Forget SOPA, You Should Be Worried About This Cybersecurity Bill
from the this-is-not-good dept
However, this is a terrible bill for a variety of reasons. Even if we accept the mantra that new cybersecurity laws are needed (despite a near total lack of evidence to support this -- and, no, fearmongering about planes falling from the sky doesn't count), this bill has serious problems. As CDT warned when this bill first came out, it's way too broad and overreaching:
However, the bill goes much further, permitting ISPs to funnel private communications and related information back to the government without adequate privacy protections and controls. The bill does not specify which agencies ISPs could disclose customer data to, but the structure and incentives in the bill raise a very real possibility that the National Security Agency or the DOD’s Cybercommand would be the primary recipient.If it's confusing to keep track of these different cybersecurity bills, the ACLU has put together a handy dandy (scary) chart (pdf) comparing them all. And what comes through loud and clear is that the Rogers-Ruppersberger CISPA bill will allow for much greater information sharing of companies sending private communication data to the government -- including the NSA, who has been trying very, very hard to get this data, not for cybersecurity reasons, but to spy on people. CISPA has broad definitions, very few limits on who can get the data, almost no limitations on how the government can use the data (i.e. they can use it to monitor, not just for cybersecurity reasons) and (of course) no real oversight at all for how the data is (ab)used.

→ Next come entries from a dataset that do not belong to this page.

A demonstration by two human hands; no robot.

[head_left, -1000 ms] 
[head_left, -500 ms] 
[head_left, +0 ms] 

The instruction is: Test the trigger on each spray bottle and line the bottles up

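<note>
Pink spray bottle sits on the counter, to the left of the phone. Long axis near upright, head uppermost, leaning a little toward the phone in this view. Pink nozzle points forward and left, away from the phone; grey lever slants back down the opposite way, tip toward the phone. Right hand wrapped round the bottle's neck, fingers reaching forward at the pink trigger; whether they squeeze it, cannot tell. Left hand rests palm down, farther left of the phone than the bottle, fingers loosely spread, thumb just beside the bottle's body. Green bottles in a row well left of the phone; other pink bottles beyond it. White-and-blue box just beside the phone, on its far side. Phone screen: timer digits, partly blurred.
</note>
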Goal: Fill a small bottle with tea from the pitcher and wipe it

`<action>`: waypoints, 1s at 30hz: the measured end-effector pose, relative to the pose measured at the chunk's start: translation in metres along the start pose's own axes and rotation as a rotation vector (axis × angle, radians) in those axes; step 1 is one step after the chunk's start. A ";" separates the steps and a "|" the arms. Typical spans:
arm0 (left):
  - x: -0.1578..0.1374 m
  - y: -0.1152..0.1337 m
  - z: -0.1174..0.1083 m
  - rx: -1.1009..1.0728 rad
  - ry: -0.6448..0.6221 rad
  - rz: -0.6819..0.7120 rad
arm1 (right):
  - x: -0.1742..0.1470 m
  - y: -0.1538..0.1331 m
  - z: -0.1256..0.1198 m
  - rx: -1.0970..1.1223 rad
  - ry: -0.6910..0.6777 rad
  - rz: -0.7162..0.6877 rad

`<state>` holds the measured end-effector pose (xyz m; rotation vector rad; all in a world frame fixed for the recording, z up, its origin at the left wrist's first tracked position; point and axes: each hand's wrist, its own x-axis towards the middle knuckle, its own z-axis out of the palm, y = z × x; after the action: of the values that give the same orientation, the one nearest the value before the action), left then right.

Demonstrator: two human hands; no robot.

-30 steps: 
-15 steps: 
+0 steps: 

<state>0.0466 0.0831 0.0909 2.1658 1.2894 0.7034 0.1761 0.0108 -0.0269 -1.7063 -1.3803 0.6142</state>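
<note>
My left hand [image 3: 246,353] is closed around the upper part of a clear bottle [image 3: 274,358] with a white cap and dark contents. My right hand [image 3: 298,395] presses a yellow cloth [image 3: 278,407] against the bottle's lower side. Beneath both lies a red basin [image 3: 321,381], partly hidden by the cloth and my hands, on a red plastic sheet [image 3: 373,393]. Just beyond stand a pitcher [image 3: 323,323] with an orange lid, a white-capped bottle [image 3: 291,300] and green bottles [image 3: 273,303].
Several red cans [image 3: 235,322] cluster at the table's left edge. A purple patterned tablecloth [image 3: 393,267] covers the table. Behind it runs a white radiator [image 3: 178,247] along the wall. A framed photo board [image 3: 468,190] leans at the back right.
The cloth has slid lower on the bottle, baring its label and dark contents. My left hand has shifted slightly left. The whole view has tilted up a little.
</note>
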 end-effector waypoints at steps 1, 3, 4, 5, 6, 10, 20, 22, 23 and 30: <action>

CDT has put together a reasonable list of 8 things that should be done if politicians don't want to turn cybersecurity into a new SOPA, but so far, Congress is ignoring nearly all of them. Similarly, EFF is asking people to speak out against CISPA, noting that it basically creates a cybersecurity exemption to all existing laws. If the government wants your data, it just needs to claim that it got it for "cybersecurity purposes" and then it can do pretty much whatever it wants.
This is a really bad bill and it looks like it's going to pass unless people speak up.